Pada pendekatan ini, para peneliti mencoba menemukan fitur-fitur yang
tidak berubah (invariant) pada wajah. Asumsi ini didasarkan pada observasi
bahwa manusia dapat dengan mudah mendeteksi wajah dengan berbagai pose dan
kondisi cahaya, sehingga tentunya ada sifat-sifat atau fitur-fitur yang bersifat
invariant. Fitur wajah seperti alis, mata, hidung, mulut, biasanya diekstraksi
dengan edge detector. Selanjutnya dibentuk suatu model statistik yang
mendeskripsikan hubungan antara fitur-fitur tersebut untuk menentukan ada
tidaknya wajah.

2.2.4 Appearance-Based Method


Pada metode ini, model wajah dipelajari melalui proses training dengan
menggunakan satu set data pelatihan yang berisi contoh-contoh wajah. Kemudian
hasil training ini digunakan untuk mendeteksi wajah. Secara umum metode ini
menggunakan teknik-teknik dari analisa statistik dan machine learning untuk
menemukan karakteristik-karakteristik yang relevan dari wajah maupun nonwajah.

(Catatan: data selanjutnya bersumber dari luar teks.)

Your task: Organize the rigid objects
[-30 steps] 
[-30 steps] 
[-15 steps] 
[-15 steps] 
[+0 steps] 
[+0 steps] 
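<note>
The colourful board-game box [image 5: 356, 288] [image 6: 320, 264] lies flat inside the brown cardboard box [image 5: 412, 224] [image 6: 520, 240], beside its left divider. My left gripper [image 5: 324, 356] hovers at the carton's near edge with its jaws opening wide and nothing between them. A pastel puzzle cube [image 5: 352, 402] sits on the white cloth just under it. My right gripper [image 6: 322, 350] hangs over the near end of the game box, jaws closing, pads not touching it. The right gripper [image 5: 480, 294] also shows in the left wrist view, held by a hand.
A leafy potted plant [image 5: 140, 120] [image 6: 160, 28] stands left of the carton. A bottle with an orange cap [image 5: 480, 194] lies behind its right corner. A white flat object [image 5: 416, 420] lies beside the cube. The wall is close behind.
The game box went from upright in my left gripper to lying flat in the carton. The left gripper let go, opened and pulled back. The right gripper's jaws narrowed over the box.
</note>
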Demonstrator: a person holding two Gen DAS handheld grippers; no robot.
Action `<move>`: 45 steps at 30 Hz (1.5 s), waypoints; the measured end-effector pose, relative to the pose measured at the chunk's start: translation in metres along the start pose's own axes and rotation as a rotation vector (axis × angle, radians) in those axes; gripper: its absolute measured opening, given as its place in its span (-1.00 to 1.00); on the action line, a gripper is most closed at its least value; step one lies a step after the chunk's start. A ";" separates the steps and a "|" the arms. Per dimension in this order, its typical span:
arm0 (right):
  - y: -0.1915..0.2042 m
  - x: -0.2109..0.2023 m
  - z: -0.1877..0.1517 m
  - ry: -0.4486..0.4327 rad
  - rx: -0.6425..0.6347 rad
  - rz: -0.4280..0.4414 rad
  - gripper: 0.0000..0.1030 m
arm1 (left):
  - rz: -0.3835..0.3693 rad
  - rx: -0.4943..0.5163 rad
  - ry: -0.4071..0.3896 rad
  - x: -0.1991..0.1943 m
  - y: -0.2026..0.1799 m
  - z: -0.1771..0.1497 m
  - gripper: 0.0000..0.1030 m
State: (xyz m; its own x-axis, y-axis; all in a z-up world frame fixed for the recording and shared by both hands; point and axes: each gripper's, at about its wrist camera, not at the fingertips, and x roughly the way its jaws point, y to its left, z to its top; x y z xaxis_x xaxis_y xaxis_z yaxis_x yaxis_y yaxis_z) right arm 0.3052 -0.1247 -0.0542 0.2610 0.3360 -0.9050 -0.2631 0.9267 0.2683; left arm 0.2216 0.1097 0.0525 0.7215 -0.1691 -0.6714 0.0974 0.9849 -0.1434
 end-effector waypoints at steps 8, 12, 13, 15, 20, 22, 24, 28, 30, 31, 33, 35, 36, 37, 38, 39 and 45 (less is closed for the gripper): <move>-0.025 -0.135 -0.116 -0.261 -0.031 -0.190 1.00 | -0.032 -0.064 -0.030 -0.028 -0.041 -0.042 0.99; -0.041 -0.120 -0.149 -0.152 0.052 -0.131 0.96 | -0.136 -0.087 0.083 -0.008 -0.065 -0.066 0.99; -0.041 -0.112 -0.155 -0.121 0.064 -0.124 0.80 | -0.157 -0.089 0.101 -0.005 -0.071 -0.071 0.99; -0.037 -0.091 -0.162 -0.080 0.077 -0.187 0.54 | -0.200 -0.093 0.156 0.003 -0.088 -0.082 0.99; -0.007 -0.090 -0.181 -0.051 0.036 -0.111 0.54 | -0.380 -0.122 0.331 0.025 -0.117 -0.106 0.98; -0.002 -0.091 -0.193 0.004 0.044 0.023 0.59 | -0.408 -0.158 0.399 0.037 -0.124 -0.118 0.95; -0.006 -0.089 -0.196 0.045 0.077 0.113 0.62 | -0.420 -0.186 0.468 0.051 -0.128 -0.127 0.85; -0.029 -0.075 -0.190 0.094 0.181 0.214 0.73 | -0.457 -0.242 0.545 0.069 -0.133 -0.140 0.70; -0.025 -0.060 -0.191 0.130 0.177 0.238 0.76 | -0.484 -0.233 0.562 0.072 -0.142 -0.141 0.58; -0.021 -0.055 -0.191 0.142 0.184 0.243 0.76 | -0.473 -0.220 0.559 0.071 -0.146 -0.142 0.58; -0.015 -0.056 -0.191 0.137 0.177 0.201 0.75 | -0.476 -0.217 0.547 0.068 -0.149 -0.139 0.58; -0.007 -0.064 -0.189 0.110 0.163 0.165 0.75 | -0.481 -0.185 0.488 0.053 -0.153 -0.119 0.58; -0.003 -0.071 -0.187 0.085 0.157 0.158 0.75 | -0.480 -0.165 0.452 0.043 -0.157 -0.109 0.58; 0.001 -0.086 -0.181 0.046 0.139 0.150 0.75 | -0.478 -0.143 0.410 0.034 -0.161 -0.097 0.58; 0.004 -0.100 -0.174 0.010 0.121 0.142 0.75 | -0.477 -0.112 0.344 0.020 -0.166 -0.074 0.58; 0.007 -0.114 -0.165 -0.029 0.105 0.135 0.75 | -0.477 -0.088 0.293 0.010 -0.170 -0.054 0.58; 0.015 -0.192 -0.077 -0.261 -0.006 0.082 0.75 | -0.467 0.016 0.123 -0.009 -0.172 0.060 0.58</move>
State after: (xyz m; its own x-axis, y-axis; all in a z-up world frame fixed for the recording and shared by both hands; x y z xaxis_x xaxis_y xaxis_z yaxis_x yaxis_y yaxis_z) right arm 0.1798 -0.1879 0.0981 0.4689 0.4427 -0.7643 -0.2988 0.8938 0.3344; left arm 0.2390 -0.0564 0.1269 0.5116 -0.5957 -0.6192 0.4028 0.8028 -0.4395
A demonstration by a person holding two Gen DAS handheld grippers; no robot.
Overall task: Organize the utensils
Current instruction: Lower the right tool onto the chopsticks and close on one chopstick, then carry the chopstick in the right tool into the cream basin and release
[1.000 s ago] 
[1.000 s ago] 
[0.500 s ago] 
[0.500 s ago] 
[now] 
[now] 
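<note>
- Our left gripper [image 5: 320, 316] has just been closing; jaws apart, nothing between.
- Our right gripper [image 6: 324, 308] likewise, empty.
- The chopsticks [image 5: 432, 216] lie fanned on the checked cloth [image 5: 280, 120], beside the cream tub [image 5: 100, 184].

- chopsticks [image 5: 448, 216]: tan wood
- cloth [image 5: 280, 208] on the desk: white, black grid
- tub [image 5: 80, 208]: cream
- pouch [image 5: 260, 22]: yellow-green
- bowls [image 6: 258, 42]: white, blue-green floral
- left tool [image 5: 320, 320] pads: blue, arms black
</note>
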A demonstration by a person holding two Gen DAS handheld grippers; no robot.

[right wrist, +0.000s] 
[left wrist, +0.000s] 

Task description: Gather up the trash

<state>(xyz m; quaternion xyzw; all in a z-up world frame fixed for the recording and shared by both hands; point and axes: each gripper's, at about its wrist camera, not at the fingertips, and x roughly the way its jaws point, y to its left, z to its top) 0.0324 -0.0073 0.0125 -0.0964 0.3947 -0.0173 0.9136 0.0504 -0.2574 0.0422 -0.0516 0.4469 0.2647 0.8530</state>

2.3 Jaringan Syaraf Tiruan

Jaringan syaraf tiruan adalah suatu sistem pemrosesan informasi yang cara
kerjanya memiliki kesamaan tertentu dengan jaringan syaraf biologis. Jaringan syaraf

8
tiruan dikembangkan sebagai model matematis dari syaraf biologis dengan
berdasarkan asumsi bahwa:
1. Pemrosesan terjadi pada elemen-elemen sederhana yang disebut neuron.
2. Sinyal dilewatkan antar neuron melalui penghubung.
3. Setiap penghubung memiliki bobot yang akan mengalikan sinyal yang lewat
4. Setiap neuron memiliki fungsi aktivasi yang akan menentukan nilai sinyal
output.
Jaringan syaraf dapat digolongkan menjadi berbagai jenis berdasarkan pada
arsitekturnya, yaitu pola hubungan antara neuron-neuron, dan algoritma trainingnya,
yaitu cara penentuan nilai bobot pada penghubung.

9
BAB III

MATERI DAN METODE

3.1 JENIS PENELITIAN

Jenis penelitian yang di gunakan adalah metode eksperimen dan pengolahan


literature. Dengan menggunakan pengetahuan yang berasal dari literature, maka
data akan di olah dan juga akan di terapkan dalam eksperimen.

Selanjutnya hasil eksperimen akan dianalisa dan dicari penjelasannya dari


literature yang ada sehingga akan mengembangkan sesuatu yang baru.

3.2 SUBYEK PENELITIAN

Adapun subyek dari penelitian ini adalah jaringan syaraf tiruan multi-layer
perceptron dengan algoritma pelatihan Quickprop.

3.3 TEMPAT DAN WAKTU PENELITIAN

Tempat penelitian akan di lakukan di laboratorium fisika Universitas Jambi dan


waktu penelitian akan di laksanakan pada tanggal 18 September - 26 Januari
2015.

3.4 PERALATAN DAN BAHAN PENELITIAN

Peralatan yang digunakan dalam penelitian ini adalah seperangkat komputer


dengan prosesor Intel Celeron 667 MHz, memori 256 MB SDRAM, harddisk 20
GB, dan scanner. Implementasi perangkat lunaknya ditulis denganmenggunakan
bahasa program C++ dengan compiler Borland C++ Builder.